The Chess brothers may not have been exemplary in all of their business dealings, but they should certainly be given credit for what they contributed to local and national popular culture during their time.

4 years ago
Posted by chicagofan

No Mike Royko? Gimme a break.

4 years ago
Posted by Simon

Sorry, but with all due respect to Jeanne Gang, Fazlur Khan is the person who's given Chicago's skyline its two most recognizable buildings - Willis/Sears Tower and the Hancock.

4 years ago
Posted by LoganSquare22

How about Daniel Burnham? Not sure one could have more vision than the designer and builder of the Columbian Exposition in Chicago.

4 years ago
Posted by DGSweet

Odd to list both Del Close and Mary Zimmerman and not Paul Sills or Viola Spolin. Viola Spolin essentially invented theatre games in Chicago in the 1930s. Her son, Paul, created several theatres derived from him mother's work (including Second City and Story Theatre) and pretty much launched the Chicago off-Loop theatre movement. Del and Ms. Zimmerman did and have done terrific work, but Viola and Paul laid the foundations. (I know Del would agree. We talked about this a number of times.) Read some history. Hell, read my history. It's called SOMETHING WONDERFUL RIGHT AWAY. Then go back and expand this list.

4 years ago
Posted by TNL Nick

The accomplishments of the Chess Brothers and Daniel Burnham were well before 1970, and I think even Viola Spolin was out of the city by then. Remember, this list covers the last forty years, to celebrate Chicago Magazine's illustrious run.

4 years ago
Posted by Houser

Obviously there are more than 40 memorable personalities that can be mentioned. One that merits a mention is Bruce Gotschall who began a not fo profit housing organiization in 1975 that is known today as Neighborhood Housing Services of Chicago. Since it began this organization has helped over 169,000 homeowners, created over 3,200 new home buyers, loaned more than 419 million dollars in Chicago's low or moderate income communities when banks would not lend to them and has reclaimed and rehabbed more than 27,000 homes in those same communities. Now that's a vision turned reality.

4 years ago
Posted by kchuk

No women in scientific fields? That's a big omission.

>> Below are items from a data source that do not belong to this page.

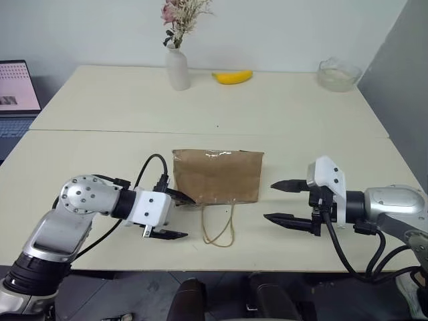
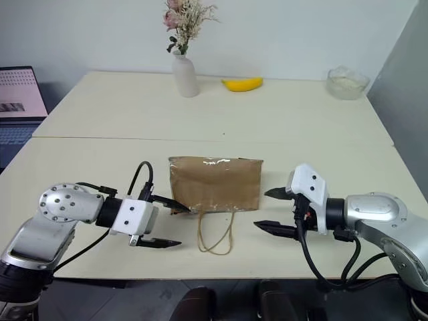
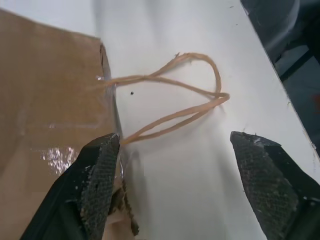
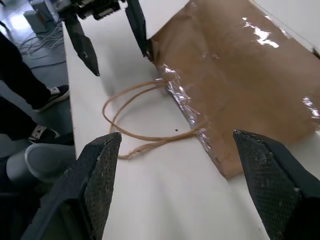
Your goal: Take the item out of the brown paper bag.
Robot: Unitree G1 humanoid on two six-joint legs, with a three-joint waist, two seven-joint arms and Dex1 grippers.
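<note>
We see the brown paper bag (image 1: 218,176) lying flat on the near table (image 1: 100,167), between our two arms. Its long axis runs left to right. Its mouth points toward the near edge, because the thin loop handles (image 1: 219,226) come out from the near side and lie loose on the table. The closed bottom is on the far side.

The left gripper (image 1: 175,215) is spread wide. Its far finger (image 3: 97,182) is at the near left corner of the bag, touching the paper or just beside it; we cannot tell which. Its near finger lies over bare table, apart from the handles. It holds nothing.

The right gripper (image 1: 285,202) is also spread wide and holds nothing. It points to the left, toward the right end of the bag, and it stands near this end without touching it. The right wrist view shows the handles and the near right corner of the bag between its two fingers.

So the left gripper is the nearer one to the bag, and the mouth lies to its right, along the near edge.

The item is not to be seen; we judge that it is inside the bag, which looks rather flat. We think the coming move needs one gripper to hold the mouth edge and the other to enter from the near side.
</note>
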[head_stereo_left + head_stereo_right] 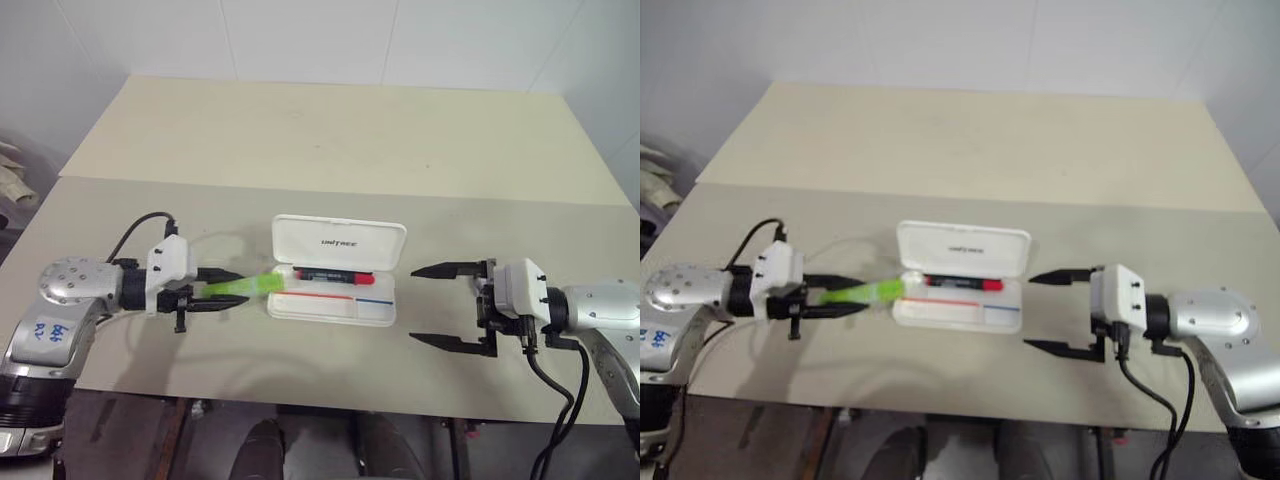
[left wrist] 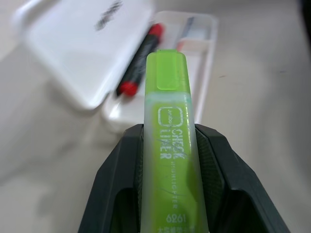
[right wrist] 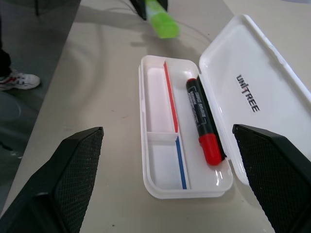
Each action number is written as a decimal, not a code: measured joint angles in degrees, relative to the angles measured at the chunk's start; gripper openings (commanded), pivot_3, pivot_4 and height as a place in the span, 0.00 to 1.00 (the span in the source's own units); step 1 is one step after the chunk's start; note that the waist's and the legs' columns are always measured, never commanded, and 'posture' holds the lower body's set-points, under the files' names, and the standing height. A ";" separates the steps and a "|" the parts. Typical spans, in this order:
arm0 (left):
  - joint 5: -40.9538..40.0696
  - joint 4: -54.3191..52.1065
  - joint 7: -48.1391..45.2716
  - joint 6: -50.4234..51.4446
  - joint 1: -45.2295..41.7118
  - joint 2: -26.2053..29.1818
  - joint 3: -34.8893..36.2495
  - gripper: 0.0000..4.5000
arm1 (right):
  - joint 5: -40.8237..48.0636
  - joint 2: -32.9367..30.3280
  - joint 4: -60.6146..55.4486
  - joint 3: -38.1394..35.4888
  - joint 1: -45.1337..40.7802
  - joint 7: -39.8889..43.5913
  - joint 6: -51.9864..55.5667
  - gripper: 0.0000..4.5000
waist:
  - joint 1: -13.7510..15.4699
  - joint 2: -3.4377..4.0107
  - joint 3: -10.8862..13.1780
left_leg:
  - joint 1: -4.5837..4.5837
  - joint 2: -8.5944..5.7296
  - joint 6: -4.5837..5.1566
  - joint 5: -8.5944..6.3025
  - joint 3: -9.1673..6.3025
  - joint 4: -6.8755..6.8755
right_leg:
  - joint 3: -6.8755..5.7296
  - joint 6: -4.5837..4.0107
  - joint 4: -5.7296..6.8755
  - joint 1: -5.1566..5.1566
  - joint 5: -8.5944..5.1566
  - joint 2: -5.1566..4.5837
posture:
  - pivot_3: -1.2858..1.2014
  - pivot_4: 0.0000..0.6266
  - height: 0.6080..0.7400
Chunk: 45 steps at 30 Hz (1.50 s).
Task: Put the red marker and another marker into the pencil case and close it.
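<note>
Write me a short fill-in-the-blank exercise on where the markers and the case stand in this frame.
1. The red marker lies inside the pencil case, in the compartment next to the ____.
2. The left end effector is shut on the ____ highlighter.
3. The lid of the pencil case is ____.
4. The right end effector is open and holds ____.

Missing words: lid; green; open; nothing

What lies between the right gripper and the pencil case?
Nothing: in the left eye view, only bare table separates the open right gripper from the pencil case.
</note>
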 measured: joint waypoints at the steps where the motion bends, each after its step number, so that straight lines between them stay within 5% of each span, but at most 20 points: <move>1: 0.00 0.01 -0.79 0.03 -0.68 -0.01 -0.78 0.24 | -0.04 0.02 -0.50 -0.15 0.67 -0.51 0.00 1.00 | 0.07 0.00 0.00 | 0.00 0.00 0.00 0.00 -0.01 0.01 | -0.01 0.00 0.02 0.00 0.00 0.00 | 0.52 0.24 1.00; 21: 7.52 6.53 -3.91 -5.03 -13.50 -11.35 -15.55 0.24 | -0.54 1.07 -13.72 -7.52 17.86 -10.53 1.55 1.00 | 0.24 -0.01 0.00 | 0.04 -0.05 0.05 0.03 -0.07 0.36 | 0.03 0.06 0.25 0.14 0.03 0.05 | 0.52 0.24 1.00; 45: 12.64 11.20 -0.06 -6.61 -14.72 -15.86 -18.02 0.24 | -0.77 2.42 -17.99 -8.73 21.39 -15.82 2.86 1.00 | 0.28 -0.01 0.00 | 0.04 -0.11 0.11 0.06 -0.12 0.96 | 0.09 0.19 0.58 0.28 0.14 0.09 | 0.52 0.24 1.00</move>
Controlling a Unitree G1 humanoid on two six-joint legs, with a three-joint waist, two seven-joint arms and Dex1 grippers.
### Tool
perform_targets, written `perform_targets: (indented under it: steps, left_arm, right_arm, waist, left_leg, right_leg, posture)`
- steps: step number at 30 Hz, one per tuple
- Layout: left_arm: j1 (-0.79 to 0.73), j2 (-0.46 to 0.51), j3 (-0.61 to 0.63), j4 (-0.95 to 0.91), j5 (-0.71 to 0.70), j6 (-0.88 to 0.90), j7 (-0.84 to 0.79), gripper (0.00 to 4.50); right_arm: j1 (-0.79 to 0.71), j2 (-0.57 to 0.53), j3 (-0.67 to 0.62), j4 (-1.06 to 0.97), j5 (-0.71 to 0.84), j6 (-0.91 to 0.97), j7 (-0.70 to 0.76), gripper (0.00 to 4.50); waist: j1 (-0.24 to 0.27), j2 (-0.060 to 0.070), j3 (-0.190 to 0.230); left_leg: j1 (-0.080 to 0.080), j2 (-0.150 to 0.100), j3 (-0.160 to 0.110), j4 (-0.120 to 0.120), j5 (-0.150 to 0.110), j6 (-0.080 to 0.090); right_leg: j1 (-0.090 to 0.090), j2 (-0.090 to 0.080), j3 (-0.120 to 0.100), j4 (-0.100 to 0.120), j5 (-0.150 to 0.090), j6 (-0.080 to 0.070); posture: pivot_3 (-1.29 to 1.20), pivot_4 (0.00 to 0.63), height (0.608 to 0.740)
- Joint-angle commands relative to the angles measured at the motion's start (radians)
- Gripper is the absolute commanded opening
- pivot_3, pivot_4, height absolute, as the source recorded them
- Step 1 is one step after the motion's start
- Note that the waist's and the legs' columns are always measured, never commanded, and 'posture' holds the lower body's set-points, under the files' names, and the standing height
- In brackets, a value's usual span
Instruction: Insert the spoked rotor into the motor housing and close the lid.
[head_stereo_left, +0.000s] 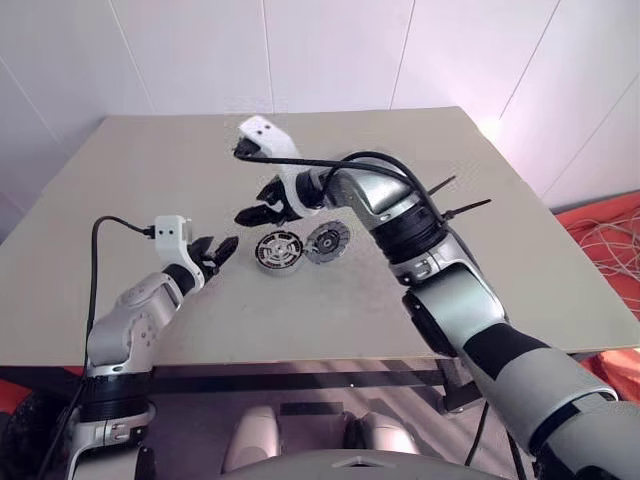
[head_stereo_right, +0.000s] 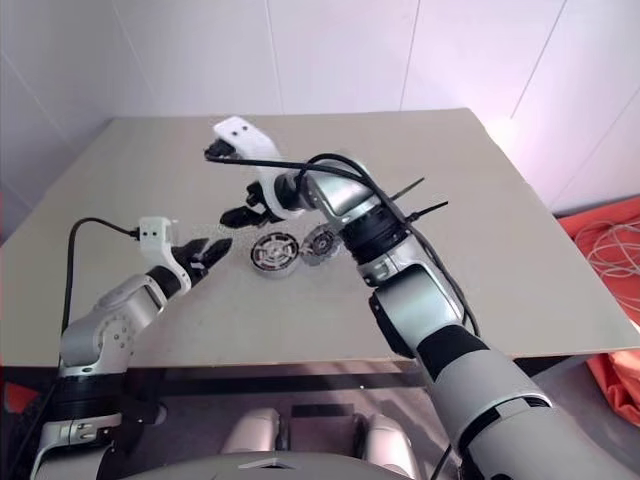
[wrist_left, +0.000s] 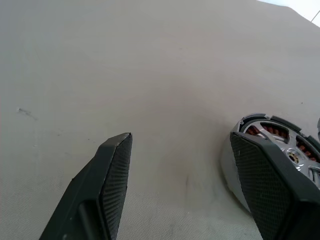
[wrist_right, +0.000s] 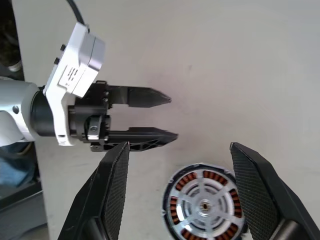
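currently: spoked rotor (wrist_right: 204, 205) seated in motor housing (head_stereo_left: 277, 250), lid (head_stereo_left: 327, 241) touching it on table (head_stereo_left: 520, 260). left gripper (head_stereo_left: 222, 251) agape, empty; right gripper (head_stereo_left: 258, 212) agape above housing, empty.

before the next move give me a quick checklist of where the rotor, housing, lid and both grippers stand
1. Spoked rotor in motor housing: ok; spokes over copper windings, though full seating cannot be told.
2. Lid on housing: not ok, it lies on the table beside it.
3. Right gripper empty: ok, open above the housing.
4. Left gripper empty: ok, open, next to the housing.
5. Lid unobstructed: cannot tell, right arm overlaps it.
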Motion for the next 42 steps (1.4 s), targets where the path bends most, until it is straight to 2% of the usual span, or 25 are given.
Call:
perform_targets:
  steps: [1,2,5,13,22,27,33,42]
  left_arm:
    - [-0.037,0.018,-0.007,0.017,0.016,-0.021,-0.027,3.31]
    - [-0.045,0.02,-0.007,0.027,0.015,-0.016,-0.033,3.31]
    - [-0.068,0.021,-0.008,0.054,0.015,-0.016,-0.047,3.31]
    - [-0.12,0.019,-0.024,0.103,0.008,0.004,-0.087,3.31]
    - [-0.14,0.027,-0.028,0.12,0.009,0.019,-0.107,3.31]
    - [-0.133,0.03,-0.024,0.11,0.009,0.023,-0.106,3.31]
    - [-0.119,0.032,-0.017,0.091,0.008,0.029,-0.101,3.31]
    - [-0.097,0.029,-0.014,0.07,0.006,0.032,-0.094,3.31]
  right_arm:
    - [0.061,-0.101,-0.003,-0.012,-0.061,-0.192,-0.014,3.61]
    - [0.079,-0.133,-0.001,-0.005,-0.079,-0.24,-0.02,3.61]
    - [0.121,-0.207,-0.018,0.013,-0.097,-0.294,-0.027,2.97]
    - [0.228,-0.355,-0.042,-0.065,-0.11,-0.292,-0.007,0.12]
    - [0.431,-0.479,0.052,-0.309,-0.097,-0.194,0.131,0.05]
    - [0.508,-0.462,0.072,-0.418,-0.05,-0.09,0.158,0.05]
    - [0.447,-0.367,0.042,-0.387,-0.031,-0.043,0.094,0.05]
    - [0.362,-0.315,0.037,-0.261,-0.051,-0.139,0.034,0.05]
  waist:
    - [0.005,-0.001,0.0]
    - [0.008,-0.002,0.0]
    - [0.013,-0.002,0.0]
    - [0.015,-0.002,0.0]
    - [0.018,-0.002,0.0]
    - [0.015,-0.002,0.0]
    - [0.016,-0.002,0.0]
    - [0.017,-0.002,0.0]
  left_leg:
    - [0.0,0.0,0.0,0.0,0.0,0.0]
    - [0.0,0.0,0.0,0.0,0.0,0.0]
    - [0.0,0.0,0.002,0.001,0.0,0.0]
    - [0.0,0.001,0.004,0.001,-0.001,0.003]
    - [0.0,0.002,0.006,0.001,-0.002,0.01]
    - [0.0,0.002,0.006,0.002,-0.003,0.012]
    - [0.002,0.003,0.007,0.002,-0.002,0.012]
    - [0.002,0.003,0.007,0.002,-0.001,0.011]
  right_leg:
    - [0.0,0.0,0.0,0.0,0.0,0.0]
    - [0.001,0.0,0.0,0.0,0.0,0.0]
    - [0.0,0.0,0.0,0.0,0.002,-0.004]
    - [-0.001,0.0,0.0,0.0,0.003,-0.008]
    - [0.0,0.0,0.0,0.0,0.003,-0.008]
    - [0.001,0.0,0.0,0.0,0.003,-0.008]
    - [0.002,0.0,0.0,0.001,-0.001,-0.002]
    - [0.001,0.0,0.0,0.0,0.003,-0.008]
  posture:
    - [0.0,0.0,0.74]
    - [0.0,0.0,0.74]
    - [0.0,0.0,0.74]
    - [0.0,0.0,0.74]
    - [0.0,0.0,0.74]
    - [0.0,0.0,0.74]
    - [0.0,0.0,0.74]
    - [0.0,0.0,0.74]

Your list should include Janet Davison Rowley, M.D., who was the first scientist to identify the relationship between chromosome abnormalities and cancer. She has received the Lasker Award for major contributions to medical science, the Gruber Prize in Genetics, the National Medal of Science and the Presidential Medal of Freedom.

(far more important than Oprah if you ask me)

2 years ago
Posted by Juana32

Magnificently done! I'm surprised Gary Comer and/or Edward George Gardner did not make the cut!